Kindly help me as i am facing issue in very slow access to network files and folder.

I have a customer who has 10 pc and 2 laptops.
Customer older environment was wired Lan in which all pc were connected to Switch through Lan Cable.

Customer office recently went for renovation so they shifted there office temporary to a rented apartment for 1 month.

So i Suggested for wireless networking as it would be easy and cable free.

I purchased ASUS DSL12NU Router as customer wanted to share internet from 3G dongle.

So I configured the router from Internet sharing through 3G dongle, and Assign DHCP IP to pc and laptop connected through wireless lan.

Customer has windows xp sp3 installed on all desktop computers.Wireless adapter of Netgear has been installed.

Customer all pc are connected to each other in Workgroup environment. 

They Have made 1 pc as server and on that pc all files are kept in shared folder, which are accessed by client on their individual pc.

Wireless lan is working and all pc are connected to each other, but the issue is very slow opening of file on shared drives. slow saving of files over network, slow print response on network printing. 
Data transfer speed of maximum 100 kbps is noticed by me during whole day observation.

It takes too long for a network shared folder to open and then to open sub folders and files.


I have done following troubleshooting but it did not help to boost performance.
I changed default channel from 5 to 8 , 2 and 10 
switched to wifi data rate of 802.11n ( on pc it showed connectivity of 72mbps but no improvement in network performance.)
made host file entries for shared drives 

After spending whole day of at customer premises still i was not able to improve network performance.

Kindly guide me with appropriate solution.


----------



## Panther063 (Jul 13, 2009)

In my experience, not as a professional, I find 3G dongles to be the limiting factor and very slow.


----------



## Jonny_Winter (May 3, 2014)

Hello there,

Have you tried sharing a folder with some sub-folders (including content) from a different PC? If, after mapping the share on other computers, you still experience slow folder access then you can cross off it being a specific PC problem.

Update us on how you get on.

Jonny.


----------



## nevillmehta (May 3, 2014)

I have tried accessing shared folder from another pc also. it also functions slowly.

Drive Mapping also tried. if makes slight difference but not working as expected.

Dear Partner03,

3G dongle is for internet sharing. we dont have much issue is accessing internet.
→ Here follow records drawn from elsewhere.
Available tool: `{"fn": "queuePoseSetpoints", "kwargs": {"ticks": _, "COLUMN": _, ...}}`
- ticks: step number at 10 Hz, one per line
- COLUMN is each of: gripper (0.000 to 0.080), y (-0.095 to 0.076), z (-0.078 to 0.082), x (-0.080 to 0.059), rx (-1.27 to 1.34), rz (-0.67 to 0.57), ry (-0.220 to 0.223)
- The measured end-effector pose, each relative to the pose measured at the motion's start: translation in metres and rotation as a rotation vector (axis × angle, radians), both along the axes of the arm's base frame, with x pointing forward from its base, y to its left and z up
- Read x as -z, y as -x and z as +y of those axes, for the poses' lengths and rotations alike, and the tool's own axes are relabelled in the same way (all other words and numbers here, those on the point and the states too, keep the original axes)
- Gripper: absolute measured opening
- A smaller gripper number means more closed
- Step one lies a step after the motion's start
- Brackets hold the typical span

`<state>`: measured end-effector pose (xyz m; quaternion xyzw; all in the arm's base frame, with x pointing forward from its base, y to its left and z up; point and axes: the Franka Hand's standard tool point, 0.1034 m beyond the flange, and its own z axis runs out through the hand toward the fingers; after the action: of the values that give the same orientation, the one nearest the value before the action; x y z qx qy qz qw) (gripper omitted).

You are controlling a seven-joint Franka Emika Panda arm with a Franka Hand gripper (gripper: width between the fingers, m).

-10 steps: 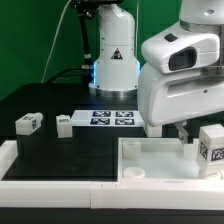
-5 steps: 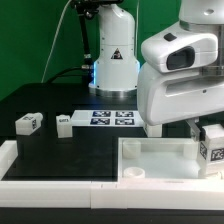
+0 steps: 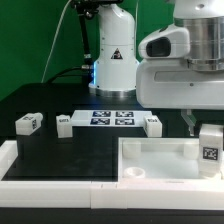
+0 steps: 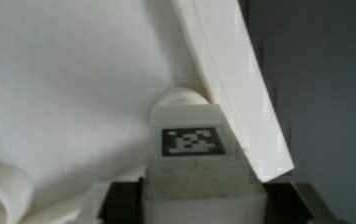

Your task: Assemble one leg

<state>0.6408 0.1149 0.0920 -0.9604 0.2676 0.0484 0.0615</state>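
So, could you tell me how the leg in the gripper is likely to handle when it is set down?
The leg looks like a hard plastic block, so it is probably stiff and light. Its smooth flat sides between the gripper's fingers may slip under a weak grip. Being blocky, it should not roll, though stood on end on the tray it could tip.

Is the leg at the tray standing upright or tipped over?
Upright: the leg stands on its end at the tray, its tag square to the exterior camera. Seated in a socket: cannot tell.
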Motion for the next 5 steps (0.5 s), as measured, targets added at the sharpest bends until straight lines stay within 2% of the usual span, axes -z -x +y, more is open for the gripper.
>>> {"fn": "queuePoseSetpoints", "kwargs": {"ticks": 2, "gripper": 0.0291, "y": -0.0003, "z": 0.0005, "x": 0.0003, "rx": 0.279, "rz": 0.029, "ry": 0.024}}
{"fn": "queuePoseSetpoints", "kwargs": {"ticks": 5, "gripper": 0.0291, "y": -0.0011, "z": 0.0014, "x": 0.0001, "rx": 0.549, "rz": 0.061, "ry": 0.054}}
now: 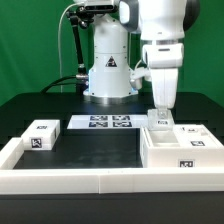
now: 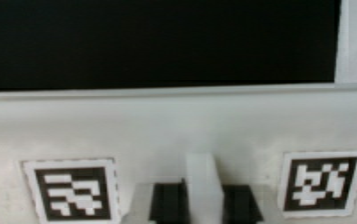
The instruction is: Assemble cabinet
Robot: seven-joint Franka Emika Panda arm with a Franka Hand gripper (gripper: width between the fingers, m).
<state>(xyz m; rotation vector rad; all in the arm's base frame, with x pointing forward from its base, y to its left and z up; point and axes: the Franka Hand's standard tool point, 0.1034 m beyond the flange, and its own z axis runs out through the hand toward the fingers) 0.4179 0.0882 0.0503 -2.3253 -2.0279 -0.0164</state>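
Observation:
The white cabinet body (image 1: 186, 150) lies at the exterior view's right, with marker tags on its top and front. My gripper (image 1: 160, 109) hangs straight down over its far left corner. In the wrist view the two dark fingers (image 2: 166, 203) stand close on either side of a thin upright white panel (image 2: 200, 178), and the gripper (image 2: 200, 205) looks shut on it. Two tags (image 2: 72, 190) flank the panel on the white surface (image 2: 175, 125) below. A smaller white tagged block (image 1: 41, 136) lies apart at the exterior view's left.
The marker board (image 1: 110, 122) lies flat in front of the robot base (image 1: 108, 70). A long low white border wall (image 1: 90, 181) runs along the front and up the left side. The black tabletop (image 1: 100, 148) lies between block and cabinet body.

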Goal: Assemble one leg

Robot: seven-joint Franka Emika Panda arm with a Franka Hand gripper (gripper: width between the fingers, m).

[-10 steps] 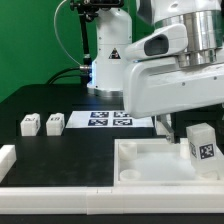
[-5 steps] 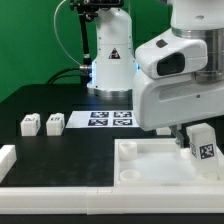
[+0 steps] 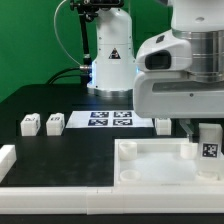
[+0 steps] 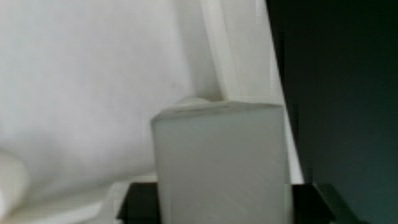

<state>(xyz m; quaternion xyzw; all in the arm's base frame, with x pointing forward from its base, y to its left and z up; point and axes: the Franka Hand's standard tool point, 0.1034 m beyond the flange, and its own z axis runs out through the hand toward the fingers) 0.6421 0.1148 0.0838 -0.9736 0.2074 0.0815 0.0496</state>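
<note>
In the exterior view, what worries me is the aim. The leg [image 3: 208,143] hangs in the pincer [image 3: 207,133] over the far corner of the big white tray piece [image 3: 150,160], close to the table's [image 3: 80,150] edge on the exterior view's right. I can't tell whether its foot touches the tray or sits just above it. If it goes down a shade off the corner socket, I'd expect it to catch the rim, tip in the grip, or shove the tray along the table, since nothing visible pins the tray down. The bulky arm [image 3: 180,80] hides much of that corner, so the alignment is hard to judge from here. The pincer is drawn in narrow, clamped on the leg's upper part with the tag facing out, and it holds nothing else. Two other legs [image 3: 30,124] sit well apart, toward the table's edge on the exterior view's left, beside the marker board [image 3: 110,120].

In the wrist view, the leg [image 4: 217,160] stands straight between the dark fingers [image 4: 139,200], which pinch only its near end. With so little of it gripped, a sideways knock could swivel it. Its far end lies right by the tray's raised wall [image 4: 228,60], with bare dark table [image 4: 338,80] just beyond. A small drift that way would land it on the wall instead of inside.
</note>
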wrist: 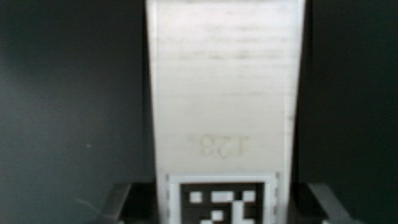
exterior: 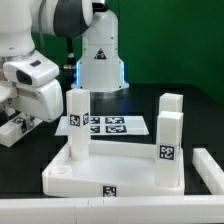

Main issue is we are getting delay while opening/ Saving files in shared folders over local network.


----------



## 2xg (Aug 5, 2009)

Hi nevillmehta,

Are you using Gig switches(managed or unmanaged) in your network? How about the network cables? Are they at least Cat5e's or higher? It will also help if the Network Cards on each computer supports 1000Mbps. All of these hardware specs play a big role on the network as far as file sharing/transferring is concern.


> Main issue is we are getting delay while opening/ Saving files in shared folders over local network.


----------